We would still like to estimate the ultimate amounts $\hat{C}_{in}$ for $i=m+1,\ldos, n$ and their variability. To do this, we first need to make an assumption about how we will complete the remaining block, namely the lower right block. We will consider three different assumptions.

First Hypothesis

We apply the Chain Ladder method with the estimated coefficients $\lambda_k$ on accident years $1$ to $m$. Therefore, we assume that the block to be completed satisfies the assumptions for applying Chain Ladder and develops as in the earlier accident years (similar to the upper right block). We obtain, for $i= m+1,\ldots,n$: \[ \widehat{mse(\hat{C}_{in})}=\hat{C}_{in}^2 \left( \sum_{k=n+1-i}^{n-m-1} \frac{\hat{\sigma}_k^2}{\hat{\lambda}_k^2} \, \left(\frac{1}{\hat{C}_{ik}} + \frac{1}{\sum_{j=m+1}^{n-k}C_{jk}} \right)\right. \] \[ \left.+ \sum_{k=n-m}^{n-1} \frac{\hat{\sigma}_k^2}{\hat{\lambda}_k^2} \, \left(\frac{1}{\hat{C}_{ik}} + \frac{1}{\sum_{j=1}^{n-k}C_{jk}} \right) \right], \] where the $\hat{\lambda}_k$ values are calculated using (14.10), and the $\hat{\sigma}_k^2$ values are calculated using (14.11).
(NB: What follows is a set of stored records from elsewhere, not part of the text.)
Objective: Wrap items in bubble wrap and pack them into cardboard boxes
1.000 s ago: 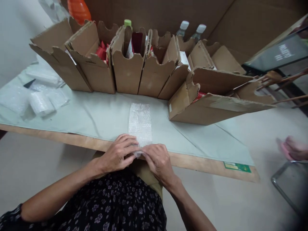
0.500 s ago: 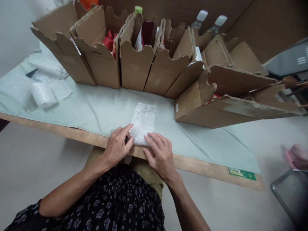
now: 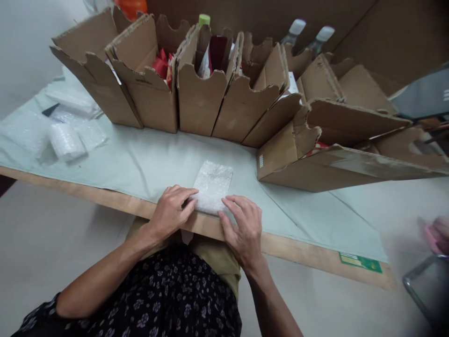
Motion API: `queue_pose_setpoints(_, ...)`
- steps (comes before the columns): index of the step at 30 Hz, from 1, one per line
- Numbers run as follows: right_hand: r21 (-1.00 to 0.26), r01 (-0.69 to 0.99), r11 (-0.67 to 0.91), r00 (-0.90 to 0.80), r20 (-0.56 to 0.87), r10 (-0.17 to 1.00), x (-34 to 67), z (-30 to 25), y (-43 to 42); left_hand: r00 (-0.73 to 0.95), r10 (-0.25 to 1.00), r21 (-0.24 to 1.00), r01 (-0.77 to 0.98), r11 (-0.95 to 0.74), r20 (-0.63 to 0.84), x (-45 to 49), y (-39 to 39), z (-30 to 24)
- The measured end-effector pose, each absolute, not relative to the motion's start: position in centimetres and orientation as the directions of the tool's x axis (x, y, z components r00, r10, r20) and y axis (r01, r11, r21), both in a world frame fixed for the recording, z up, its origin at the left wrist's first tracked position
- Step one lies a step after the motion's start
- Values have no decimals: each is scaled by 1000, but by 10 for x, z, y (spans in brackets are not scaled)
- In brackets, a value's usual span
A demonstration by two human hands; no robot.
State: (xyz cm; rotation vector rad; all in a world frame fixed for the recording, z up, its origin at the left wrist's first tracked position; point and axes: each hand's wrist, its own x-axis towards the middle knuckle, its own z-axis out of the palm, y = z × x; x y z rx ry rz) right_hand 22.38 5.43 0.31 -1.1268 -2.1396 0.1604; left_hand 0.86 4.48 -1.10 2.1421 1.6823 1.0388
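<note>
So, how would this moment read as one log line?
left hand: fingertips on bubble wrap | right hand: open, at its near corner | bubble wrap: flat on table | behind: boxes

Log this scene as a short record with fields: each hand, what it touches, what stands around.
Left hand: fingertips press the near left corner of the bubble wrap sheet.
Right hand: fingers spread flat at its near right corner.
Sheet: lies flat on the cloth-covered table, at the near edge.
Behind: row of open cardboard boxes, red packets in some; two bottles beyond.
Far left: bubble wrap rolls.
Far right: another person's blurred hand.
</note>
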Motion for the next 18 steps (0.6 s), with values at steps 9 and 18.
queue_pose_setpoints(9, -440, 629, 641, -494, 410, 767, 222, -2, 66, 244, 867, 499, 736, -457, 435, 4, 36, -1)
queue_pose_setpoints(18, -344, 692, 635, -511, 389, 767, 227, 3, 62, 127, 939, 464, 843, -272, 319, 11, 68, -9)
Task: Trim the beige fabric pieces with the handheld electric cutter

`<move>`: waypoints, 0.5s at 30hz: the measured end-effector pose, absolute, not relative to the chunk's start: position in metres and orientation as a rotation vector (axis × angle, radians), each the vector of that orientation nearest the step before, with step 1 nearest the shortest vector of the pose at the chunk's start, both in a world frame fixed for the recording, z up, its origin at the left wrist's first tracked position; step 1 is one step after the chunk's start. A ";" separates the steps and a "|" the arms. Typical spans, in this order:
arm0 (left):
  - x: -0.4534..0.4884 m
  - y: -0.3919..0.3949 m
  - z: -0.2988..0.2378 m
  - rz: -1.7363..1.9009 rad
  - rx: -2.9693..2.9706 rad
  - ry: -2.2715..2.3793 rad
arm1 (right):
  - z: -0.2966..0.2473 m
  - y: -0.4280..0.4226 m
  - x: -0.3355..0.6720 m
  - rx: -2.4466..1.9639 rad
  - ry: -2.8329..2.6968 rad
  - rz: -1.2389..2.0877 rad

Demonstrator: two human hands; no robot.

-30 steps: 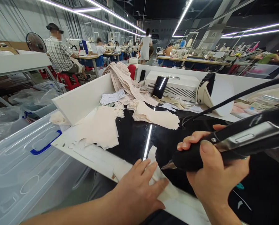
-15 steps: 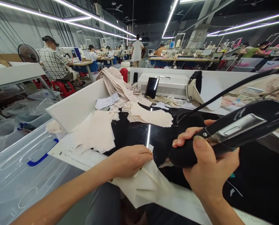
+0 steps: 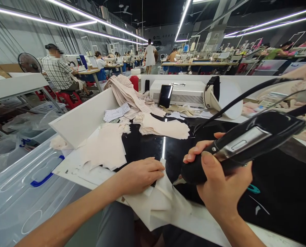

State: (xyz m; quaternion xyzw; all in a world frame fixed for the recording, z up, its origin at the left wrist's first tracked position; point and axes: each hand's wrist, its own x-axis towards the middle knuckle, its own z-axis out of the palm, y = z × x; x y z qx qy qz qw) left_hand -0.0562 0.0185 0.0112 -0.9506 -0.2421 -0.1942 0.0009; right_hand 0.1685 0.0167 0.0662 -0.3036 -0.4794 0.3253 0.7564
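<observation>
My right hand [image 3: 221, 185] is wrapped round a black corded cutting tool [image 3: 242, 144], its metal tip pointing left and down just above the glossy black worktop [image 3: 147, 147]. My left hand [image 3: 139, 173], fingers curled, grips a stack of cream fabric pieces [image 3: 159, 200] that hangs over the table's near edge. The tool's tip sits close to the right of that fabric. A black cable [image 3: 240, 99] runs from the tool up to the right.
More cream fabric pieces [image 3: 106, 145] and another pile [image 3: 165, 127] lie further back, with a white machine [image 3: 182, 92] and a phone [image 3: 165, 96] behind. A clear plastic bin lid [image 3: 26, 192] sits at the left. Other people work at tables beyond.
My left hand went from lying flat on the fabric to gripping it and pulling the pieces over the near edge. The tool stayed close above the worktop.
</observation>
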 end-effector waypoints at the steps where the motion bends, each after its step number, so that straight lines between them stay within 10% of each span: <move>1: -0.057 0.019 0.010 -0.608 -2.974 -0.727 | 0.067 0.017 0.168 -0.661 -1.044 0.710; 15: -0.060 0.004 0.033 -0.381 -2.971 -0.742 | 0.064 0.014 0.165 -0.643 -1.030 0.740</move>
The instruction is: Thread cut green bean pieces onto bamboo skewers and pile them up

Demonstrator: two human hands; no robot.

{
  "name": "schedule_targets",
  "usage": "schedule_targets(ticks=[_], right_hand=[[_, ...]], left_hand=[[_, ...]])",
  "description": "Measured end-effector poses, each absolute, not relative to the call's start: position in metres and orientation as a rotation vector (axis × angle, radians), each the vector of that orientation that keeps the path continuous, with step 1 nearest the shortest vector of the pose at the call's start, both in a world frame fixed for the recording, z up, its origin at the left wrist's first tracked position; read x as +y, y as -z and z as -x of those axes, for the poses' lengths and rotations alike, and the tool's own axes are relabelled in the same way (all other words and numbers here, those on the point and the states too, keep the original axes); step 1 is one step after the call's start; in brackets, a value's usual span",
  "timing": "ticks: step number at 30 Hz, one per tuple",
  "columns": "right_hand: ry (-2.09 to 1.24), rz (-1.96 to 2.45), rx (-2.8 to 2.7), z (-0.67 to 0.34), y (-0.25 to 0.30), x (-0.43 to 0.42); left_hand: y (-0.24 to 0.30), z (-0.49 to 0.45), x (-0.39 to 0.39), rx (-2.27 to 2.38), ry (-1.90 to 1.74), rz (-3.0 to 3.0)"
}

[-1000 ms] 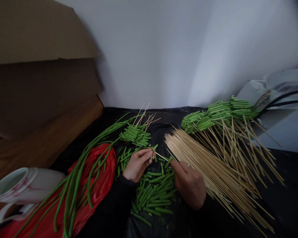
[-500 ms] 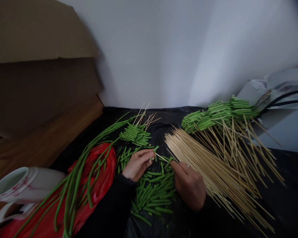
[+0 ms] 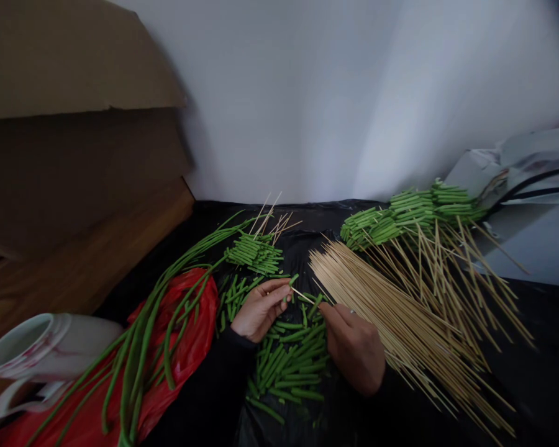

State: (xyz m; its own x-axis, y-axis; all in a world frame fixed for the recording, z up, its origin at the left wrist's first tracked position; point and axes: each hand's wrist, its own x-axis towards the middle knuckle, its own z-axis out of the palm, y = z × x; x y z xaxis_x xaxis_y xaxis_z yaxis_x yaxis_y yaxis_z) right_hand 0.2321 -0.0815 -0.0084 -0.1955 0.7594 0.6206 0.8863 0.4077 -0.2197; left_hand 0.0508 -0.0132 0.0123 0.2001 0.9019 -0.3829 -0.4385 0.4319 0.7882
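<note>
My left hand [image 3: 262,307] pinches a short cut piece of green long bean [image 3: 294,280] between thumb and fingers. A thin bamboo skewer [image 3: 304,294] runs from that piece to my right hand [image 3: 355,346], whose fingers are closed around its other end. Beneath and between the hands lies a loose pile of cut bean pieces [image 3: 291,369] on a black plastic sheet [image 3: 307,245]. Beyond my left hand sits a small stack of skewered beans [image 3: 255,253]. A thick bundle of bare skewers [image 3: 382,298] lies just right of my right hand.
More finished bean skewers [image 3: 412,214] are heaped at the back right, beside a grey box [image 3: 535,236]. Uncut long beans [image 3: 142,335] lie across a red plastic bag [image 3: 198,310] at left. A white pitcher [image 3: 74,347] and a cardboard box [image 3: 79,143] stand farther left.
My left hand has shifted very slightly to the right and my right hand very slightly to the left. Both keep their hold; the surrounding things stay put.
</note>
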Motion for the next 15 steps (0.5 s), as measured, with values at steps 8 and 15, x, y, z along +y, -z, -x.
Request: schedule_targets(ticks=[8, 15], right_hand=[[0.235, 1.405, -2.004, -0.2316, 0.0076, -0.0824], [0.235, 1.407, -1.99, -0.23, 0.0078, -0.0836]], left_hand=[[-0.0099, -0.0487, -0.0116, 0.942, -0.963, -0.542], [-0.0109, -0.0489, -0.0117, 0.937, -0.952, -0.55]])
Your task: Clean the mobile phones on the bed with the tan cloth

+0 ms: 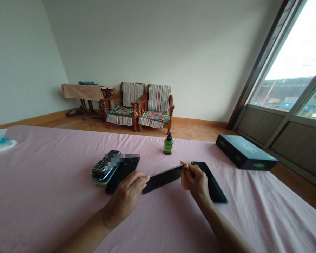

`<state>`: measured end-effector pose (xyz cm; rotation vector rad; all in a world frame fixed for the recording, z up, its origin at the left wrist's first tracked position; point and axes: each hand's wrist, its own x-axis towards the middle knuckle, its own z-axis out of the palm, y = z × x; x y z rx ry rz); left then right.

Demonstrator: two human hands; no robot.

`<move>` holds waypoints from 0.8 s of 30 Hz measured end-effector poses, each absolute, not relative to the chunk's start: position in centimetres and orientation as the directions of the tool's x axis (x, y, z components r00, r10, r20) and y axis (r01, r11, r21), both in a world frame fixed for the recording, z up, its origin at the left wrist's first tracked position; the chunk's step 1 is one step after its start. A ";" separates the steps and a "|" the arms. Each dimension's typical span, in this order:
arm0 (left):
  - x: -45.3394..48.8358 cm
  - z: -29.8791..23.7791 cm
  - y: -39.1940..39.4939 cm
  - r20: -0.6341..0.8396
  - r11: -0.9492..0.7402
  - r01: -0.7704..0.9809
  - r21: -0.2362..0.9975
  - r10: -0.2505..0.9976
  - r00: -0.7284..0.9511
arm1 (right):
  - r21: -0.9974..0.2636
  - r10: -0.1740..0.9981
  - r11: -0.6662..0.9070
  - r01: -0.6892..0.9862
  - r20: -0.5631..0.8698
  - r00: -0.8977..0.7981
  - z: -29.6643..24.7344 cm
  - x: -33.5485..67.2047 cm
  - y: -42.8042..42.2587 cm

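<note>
A thin dark tablet (162, 180) is tilted up on its edge between my two hands. My left hand (130, 189) grips its left end, with the fingers over the top corner. At the opposite end, my right hand (198, 181) pinches a yellow-orange cloth (184, 178) around the tablet's right edge. Just beyond my right wrist lies another dark tablet (213, 186), partly covered by the hand. To the left of my left hand, a dark flat tablet-like slab (123, 172) lies beside a small stack of phones (102, 168), a keypad phone on top.
A green bottle (168, 146) with a black top stands on the pink sheet (68, 196) ahead. A black box (246, 153) sits at the right. A white and blue packet (1, 146) lies far left. Beyond are two wooden chairs (158, 100) and a cloth-covered table (81, 92).
</note>
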<state>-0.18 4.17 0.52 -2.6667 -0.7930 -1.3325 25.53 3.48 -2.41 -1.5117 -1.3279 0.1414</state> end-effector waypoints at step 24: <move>-0.3 -0.1 4.5 0.737 -0.861 0.465 0.207 0.449 0.504 | -0.496 0.684 0.486 0.719 0.729 0.041 -2.7 21.8 2.2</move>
For the proof of this formula, we refer to (Pitrebois et al. 2002).

Second Hypothesis

Using development factors calculated for the first $m$ years to complete the lower part of the matrix, when we split it in the first place because the development in recent years was different from earlier years, may not be very logical.
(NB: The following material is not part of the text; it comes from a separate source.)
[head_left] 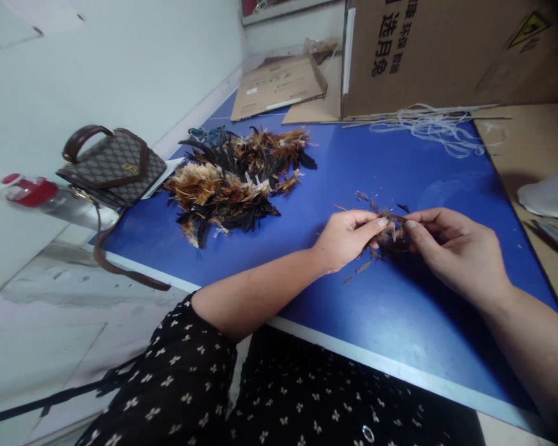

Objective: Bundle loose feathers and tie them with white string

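My left hand (348, 240) is closed in a pinch on the left end of a small bunch of brown feathers (397, 218). Opposite it, my right hand (465, 251) pinches the right end between thumb and index finger. Darker feathers below the bunch are partly hidden by my fingers. Small loose feathers (364, 267) and bits of fluff lie on the blue tabletop (353, 167) around both hands. To the left of my hands rests a large pile of feather strips (242, 179) in brown, black and cream, with a few short white pieces sticking out.
A patterned handbag (121, 164) and a clear bottle with a red lid (60, 201) stand at the left edge; the bag's strap hangs over. Flattened cardboard (279, 87), a big carton (446, 56) and tangled white string (432, 127) are along the back. Scissors-like metal (553, 235) lies at right.
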Motion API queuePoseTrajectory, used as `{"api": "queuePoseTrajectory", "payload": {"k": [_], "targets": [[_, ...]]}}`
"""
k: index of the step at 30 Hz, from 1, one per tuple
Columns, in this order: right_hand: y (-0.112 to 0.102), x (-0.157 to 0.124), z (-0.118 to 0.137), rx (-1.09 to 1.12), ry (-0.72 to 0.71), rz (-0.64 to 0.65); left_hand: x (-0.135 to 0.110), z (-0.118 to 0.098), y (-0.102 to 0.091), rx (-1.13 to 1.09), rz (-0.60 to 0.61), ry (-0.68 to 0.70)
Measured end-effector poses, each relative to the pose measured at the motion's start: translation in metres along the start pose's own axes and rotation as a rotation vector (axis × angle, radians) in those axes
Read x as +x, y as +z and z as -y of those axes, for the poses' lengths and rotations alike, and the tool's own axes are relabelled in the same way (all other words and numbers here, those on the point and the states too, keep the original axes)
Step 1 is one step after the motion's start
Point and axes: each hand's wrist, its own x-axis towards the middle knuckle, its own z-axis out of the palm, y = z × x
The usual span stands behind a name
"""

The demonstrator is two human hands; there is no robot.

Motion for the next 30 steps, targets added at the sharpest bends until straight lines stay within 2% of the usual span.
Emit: {"api": "queuePoseTrajectory", "payload": {"k": [11,17,23,30], "targets": [[-0.001,0.0033,0.0005,0.045,0.048,-0.024,0.001,-0.0005,0.0008,0.009,-0.056,-0.018],[0.0032,0.0019,0.0052,0.071,0.049,0.025,0.001,0.0017,0.0021,-0.007,0.022,0.037],[0.0024,0.0003,0.0057,0.068,0.04,0.051,0.002,0.0039,-0.001,0.006,0.039,0.058],[-0.0055,0.0052,-0.0005,0.055,0.087,0.016,0.0017,-0.0037,-0.0002,0.005,-0.1,-0.011]]}}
Another hypothesis is to assume that the total development from year $1$ to year $n$ is the same for all accident years (from $1$ to $n$). Therefore, we assume that $C_{in}=\lambda_{tot} \cdot C_{i1}$ for all $i$. We estimate $\lambda_{tot}$ as $\hat{\lambda}_{tot}$ over the first $m$ accident years: \[ \hat{\lambda}_{tot}=\frac{\displaystyle\sum_{i=1}^{m}\hat{C}_{in}} {\displaystyle\sum_{i=1}^{m}C_{i1}}. \] We then examine the total development already experienced by claims occurring in years $m+1$ to $n$ and estimate it as: \[ \hat{\lambda}_{int}=\frac{\displaystyle\sum_{i=m+1}^{n}\hat{C}_{i,n-m}} {\displaystyle\sum_{i=m+1}^{n}C_{i1}}. \] By calculating the ratio $\hat{\lambda}_{tot} / \hat{\lambda}_{int}$, we obtain the factor by which to multiply the estimated claim amounts in development year $(n-m)$ to obtain the amounts in development year $n$. This factor is comparable to a : \[ \hat{\lambda}_{ult}=\frac{\hat{\lambda}_{tot}}{\hat{\lambda}_{int}}. \]
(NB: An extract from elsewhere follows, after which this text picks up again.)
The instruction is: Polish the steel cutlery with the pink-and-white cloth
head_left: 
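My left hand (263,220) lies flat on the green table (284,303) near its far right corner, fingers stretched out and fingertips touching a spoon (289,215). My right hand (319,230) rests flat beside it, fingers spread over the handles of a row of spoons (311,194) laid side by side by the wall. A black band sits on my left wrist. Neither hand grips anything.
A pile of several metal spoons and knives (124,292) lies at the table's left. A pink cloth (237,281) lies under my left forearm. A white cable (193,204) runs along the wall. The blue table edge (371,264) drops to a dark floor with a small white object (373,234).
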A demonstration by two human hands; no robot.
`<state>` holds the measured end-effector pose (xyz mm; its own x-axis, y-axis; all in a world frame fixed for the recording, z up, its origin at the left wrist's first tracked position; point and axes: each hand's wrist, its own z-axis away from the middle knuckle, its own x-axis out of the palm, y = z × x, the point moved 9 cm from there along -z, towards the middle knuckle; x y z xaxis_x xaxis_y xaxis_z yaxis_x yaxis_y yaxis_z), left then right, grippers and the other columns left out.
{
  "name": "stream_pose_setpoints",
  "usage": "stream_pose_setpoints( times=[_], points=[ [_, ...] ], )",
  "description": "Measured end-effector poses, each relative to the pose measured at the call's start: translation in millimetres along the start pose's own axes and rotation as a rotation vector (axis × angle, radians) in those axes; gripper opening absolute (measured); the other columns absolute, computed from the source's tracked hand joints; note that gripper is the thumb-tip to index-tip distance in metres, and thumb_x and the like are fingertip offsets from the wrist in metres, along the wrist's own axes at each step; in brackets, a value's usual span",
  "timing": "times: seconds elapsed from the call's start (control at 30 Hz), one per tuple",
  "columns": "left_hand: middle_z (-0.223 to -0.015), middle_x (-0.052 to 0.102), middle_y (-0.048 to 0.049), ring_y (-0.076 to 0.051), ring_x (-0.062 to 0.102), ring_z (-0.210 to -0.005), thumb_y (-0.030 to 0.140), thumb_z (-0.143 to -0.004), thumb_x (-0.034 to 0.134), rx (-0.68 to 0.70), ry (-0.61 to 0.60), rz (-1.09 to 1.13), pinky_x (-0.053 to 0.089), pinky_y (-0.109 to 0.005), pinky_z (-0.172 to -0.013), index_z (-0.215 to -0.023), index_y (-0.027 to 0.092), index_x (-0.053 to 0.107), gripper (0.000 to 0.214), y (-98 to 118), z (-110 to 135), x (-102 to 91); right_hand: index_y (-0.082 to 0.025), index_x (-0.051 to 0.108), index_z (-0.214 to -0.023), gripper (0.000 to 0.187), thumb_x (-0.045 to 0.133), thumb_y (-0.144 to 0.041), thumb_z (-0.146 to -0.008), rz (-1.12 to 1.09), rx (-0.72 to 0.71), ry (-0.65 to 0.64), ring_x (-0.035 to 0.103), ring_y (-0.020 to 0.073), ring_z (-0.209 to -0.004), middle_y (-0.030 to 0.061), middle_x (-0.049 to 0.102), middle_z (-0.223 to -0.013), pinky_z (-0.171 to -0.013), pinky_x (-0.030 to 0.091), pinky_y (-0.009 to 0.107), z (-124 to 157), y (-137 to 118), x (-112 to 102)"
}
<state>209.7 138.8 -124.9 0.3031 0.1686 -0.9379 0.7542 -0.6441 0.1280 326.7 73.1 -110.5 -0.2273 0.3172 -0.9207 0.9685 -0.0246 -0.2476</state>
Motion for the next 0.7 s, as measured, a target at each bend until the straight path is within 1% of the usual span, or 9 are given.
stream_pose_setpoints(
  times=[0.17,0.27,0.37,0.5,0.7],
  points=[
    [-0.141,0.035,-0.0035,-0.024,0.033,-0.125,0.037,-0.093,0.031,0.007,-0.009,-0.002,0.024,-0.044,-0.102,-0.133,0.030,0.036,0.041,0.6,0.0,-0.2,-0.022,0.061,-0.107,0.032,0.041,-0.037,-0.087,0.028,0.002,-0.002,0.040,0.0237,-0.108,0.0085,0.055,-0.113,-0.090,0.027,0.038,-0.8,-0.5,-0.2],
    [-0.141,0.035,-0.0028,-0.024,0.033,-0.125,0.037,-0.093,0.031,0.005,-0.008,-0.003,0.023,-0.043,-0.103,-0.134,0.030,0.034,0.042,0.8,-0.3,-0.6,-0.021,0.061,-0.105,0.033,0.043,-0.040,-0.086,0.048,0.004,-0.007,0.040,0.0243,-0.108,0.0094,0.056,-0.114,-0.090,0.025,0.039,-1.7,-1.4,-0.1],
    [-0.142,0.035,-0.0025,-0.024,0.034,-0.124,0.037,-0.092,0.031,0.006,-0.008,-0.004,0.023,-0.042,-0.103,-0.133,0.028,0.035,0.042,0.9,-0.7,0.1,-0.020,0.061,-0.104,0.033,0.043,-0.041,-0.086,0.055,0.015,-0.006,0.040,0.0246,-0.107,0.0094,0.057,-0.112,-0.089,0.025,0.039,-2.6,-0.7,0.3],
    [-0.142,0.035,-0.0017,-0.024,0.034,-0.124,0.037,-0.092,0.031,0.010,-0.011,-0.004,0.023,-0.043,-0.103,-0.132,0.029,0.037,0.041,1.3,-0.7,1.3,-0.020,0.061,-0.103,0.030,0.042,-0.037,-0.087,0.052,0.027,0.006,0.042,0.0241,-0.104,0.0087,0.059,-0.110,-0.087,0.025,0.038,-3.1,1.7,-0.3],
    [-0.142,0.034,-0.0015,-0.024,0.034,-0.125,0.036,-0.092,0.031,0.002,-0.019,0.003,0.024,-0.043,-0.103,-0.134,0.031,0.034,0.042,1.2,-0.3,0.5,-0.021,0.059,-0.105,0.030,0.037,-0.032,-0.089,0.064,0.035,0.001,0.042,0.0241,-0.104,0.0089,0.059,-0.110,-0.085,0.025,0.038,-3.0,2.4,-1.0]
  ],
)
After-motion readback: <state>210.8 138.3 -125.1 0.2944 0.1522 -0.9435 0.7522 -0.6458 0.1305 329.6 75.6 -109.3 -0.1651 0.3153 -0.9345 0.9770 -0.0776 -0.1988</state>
Of course, other definitions of $\hat{\lambda}_{ult}$ can be used to complete the lower triangle.

Third Hypothesis

The issue with the second hypothesis is that we do not know the portion of the claim paid during the first development year. Therefore, it is challenging to estimate the total development factor to reach ultimate amounts.

A third way to complete the lower right block, using only the data from the lower left block, is to start with the estimated development factors for development years $1$ to $n-m-1$ and extrapolate to obtain the factors for subsequent development years. For example, one can fit a negative exponential curve. (Sherman 1984) shows that a better fit is obtained using a curve of the form $\lambda_t=1+at^{-b}$, where $t$ represents the development year, and $\lambda_t$ is the development factor for year $t$. The function can be rewritten as $\ln (\lambda_t-1)=\ln a +b \ln \frac{1}{t}$, and the parameters $a$ and $b$ can be obtained through linear regression of $\ln (\lambda_t-1)$ on $\ln \frac{1}{t}$.

The operation of these three hypotheses can be summarized as follows. Suppose in recent years, claims develop more rapidly at the beginning than in the past. Hypothesis 1 assumes that these claims will subsequently follow the same development pattern as claims in earlier years. Hypothesis 2 assumes that, overall, these claims develop as in the past, meaning that if they develop faster at the beginning, they will develop more slowly later. Finally, Hypothesis 3 assumes that if claims develop more rapidly at the beginning, they will continue to do so later. Only a deep understanding of the portfolio and the reserving process allows for the choice of the hypothesis closest to reality.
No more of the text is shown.